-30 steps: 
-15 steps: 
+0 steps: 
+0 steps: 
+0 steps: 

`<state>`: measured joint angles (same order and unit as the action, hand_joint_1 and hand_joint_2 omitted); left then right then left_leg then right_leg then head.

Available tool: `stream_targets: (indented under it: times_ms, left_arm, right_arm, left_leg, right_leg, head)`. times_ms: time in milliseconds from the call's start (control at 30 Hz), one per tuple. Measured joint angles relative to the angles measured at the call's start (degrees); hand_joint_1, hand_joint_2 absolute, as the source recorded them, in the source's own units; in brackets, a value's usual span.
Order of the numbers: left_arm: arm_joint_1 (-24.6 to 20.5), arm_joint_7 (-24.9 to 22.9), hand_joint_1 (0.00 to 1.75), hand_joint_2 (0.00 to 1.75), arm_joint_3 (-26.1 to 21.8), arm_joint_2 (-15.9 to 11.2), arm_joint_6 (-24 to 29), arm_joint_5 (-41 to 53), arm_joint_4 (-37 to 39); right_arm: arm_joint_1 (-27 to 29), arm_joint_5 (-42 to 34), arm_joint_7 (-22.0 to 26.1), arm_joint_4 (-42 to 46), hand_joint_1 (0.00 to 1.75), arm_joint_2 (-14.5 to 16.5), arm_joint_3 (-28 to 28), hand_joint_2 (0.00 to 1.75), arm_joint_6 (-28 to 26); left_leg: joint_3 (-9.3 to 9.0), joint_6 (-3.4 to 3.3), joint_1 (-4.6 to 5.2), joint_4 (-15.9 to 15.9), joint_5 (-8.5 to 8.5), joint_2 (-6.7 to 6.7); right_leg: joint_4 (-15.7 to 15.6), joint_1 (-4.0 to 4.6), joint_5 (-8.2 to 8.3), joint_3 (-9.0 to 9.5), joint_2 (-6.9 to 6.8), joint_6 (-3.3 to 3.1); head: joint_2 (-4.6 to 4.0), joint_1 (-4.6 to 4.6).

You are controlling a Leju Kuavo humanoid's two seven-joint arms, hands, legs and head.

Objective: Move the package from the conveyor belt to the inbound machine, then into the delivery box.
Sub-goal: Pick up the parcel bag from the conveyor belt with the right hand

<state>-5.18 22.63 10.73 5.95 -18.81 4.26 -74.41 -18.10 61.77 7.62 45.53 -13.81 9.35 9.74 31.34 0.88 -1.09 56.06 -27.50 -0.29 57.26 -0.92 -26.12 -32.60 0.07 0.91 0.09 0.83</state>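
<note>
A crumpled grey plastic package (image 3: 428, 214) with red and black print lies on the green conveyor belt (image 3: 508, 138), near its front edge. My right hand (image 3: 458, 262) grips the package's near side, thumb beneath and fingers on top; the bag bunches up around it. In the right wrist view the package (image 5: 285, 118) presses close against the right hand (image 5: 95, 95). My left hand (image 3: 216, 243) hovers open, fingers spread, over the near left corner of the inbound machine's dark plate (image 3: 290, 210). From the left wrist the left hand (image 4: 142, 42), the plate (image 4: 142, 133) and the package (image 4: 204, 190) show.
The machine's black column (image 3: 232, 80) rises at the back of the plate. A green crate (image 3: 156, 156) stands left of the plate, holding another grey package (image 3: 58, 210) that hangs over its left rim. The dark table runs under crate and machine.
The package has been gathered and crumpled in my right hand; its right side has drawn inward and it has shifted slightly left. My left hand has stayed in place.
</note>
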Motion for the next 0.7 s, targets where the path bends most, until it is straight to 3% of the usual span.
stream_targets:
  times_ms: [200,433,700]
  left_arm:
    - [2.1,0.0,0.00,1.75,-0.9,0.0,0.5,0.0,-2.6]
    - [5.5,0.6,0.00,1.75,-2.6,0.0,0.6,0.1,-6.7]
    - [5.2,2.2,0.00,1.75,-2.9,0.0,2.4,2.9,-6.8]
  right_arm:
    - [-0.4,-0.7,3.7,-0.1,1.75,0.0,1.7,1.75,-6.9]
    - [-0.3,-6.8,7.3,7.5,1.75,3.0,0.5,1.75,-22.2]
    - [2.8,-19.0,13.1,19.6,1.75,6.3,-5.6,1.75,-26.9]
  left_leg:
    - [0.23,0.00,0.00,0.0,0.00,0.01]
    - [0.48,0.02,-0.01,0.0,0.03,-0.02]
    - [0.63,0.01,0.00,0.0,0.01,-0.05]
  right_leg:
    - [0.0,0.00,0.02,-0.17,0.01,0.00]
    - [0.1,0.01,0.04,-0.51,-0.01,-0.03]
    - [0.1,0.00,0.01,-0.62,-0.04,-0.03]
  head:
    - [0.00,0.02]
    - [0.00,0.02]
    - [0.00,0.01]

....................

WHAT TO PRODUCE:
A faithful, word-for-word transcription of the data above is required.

EXPECTED OUTPUT:
-30 steps: 
-15 steps: 
+0 steps: 
+0 steps: 
+0 steps: 

`<state>`: measured joint angles (same order and unit as the action, hand_joint_1 and hand_joint_2 omitted); left then right then left_leg then right_leg then head.

Available tool: `stream_targets: (indented under it: times_ms, left_arm, right_arm, left_leg, right_leg, head)`. times_ms: time in milliseconds from the call's start (control at 30 Hz), one per tuple. Measured joint angles relative to the angles measured at the call's start (degrees); hand_joint_1, hand_joint_2 absolute, as the source recorded them, in the source's own units; in brackets, a value's usual span.
Order of the numbers: left_arm: arm_joint_1 (-24.6 to 20.5), arm_joint_7 (-24.9 to 22.9), hand_joint_1 (0.00 to 1.75), hand_joint_2 (0.00 to 1.75), arm_joint_3 (-26.1 to 21.8), arm_joint_2 (-15.9 to 11.2), arm_joint_6 (-24 to 29), arm_joint_5 (-41 to 53), arm_joint_4 (-37 to 39); right_arm: arm_joint_1 (-27 to 29), arm_joint_5 (-42 to 34), arm_joint_7 (-22.0 to 26.1), arm_joint_4 (-42 to 46), hand_joint_1 (0.00 to 1.75), arm_joint_2 (-14.5 to 16.5), arm_joint_3 (-28 to 28), hand_joint_2 (0.00 to 1.75), arm_joint_6 (-28 to 26); left_leg: joint_3 (-9.3 to 9.0), joint_6 (-3.4 to 3.3), joint_1 (-4.6 to 5.2), joint_4 (-15.9 to 15.9), joint_5 (-8.5 to 8.5), joint_2 (-6.7 to 6.7); right_leg: joint_4 (-15.7 to 15.6), joint_1 (-4.0 to 4.6), joint_5 (-8.2 to 8.3), joint_3 (-9.0 to 9.5), joint_2 (-6.9 to 6.8), joint_6 (-3.3 to 3.1); head: joint_2 (-4.6 to 4.0), joint_1 (-4.6 to 4.6).

You are controlling a Leju Kuavo humanoid's two seven-joint arms, hands, legs and head.

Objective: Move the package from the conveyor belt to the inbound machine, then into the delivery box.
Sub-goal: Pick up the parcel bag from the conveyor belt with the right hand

<state>-5.18 22.63 10.73 5.95 -18.81 4.26 -74.41 -18.10 61.77 7.62 45.53 -13.81 9.35 9.74 31.34 0.88 -1.09 56.06 -27.50 -0.29 57.26 -0.92 -26.12 -32.60 0.07 0.91 0.09 0.83</state>
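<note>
A crumpled grey plastic package (image 3: 428, 214) with red and black print lies on the green conveyor belt (image 3: 508, 138), near its front edge. My right hand (image 3: 458, 262) grips the package's near side, thumb beneath and fingers on top; the bag bunches up around it. In the right wrist view the package (image 5: 285, 118) presses close against the right hand (image 5: 95, 95). My left hand (image 3: 216, 243) hovers open, fingers spread, over the near left corner of the inbound machine's dark plate (image 3: 290, 210). From the left wrist the left hand (image 4: 142, 42), the plate (image 4: 142, 133) and the package (image 4: 204, 190) show.
The machine's black column (image 3: 232, 80) rises at the back of the plate. A green crate (image 3: 156, 156) stands left of the plate, holding another grey package (image 3: 58, 210) that hangs over its left rim. The dark table runs under crate and machine.
The package has been gathered and crumpled in my right hand; its right side has drawn inward and it has shifted slightly left. My left hand has stayed in place.
</note>
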Motion for the next 0.7 s, targets where the path bends most, until it is straight to 3% of the usual span.
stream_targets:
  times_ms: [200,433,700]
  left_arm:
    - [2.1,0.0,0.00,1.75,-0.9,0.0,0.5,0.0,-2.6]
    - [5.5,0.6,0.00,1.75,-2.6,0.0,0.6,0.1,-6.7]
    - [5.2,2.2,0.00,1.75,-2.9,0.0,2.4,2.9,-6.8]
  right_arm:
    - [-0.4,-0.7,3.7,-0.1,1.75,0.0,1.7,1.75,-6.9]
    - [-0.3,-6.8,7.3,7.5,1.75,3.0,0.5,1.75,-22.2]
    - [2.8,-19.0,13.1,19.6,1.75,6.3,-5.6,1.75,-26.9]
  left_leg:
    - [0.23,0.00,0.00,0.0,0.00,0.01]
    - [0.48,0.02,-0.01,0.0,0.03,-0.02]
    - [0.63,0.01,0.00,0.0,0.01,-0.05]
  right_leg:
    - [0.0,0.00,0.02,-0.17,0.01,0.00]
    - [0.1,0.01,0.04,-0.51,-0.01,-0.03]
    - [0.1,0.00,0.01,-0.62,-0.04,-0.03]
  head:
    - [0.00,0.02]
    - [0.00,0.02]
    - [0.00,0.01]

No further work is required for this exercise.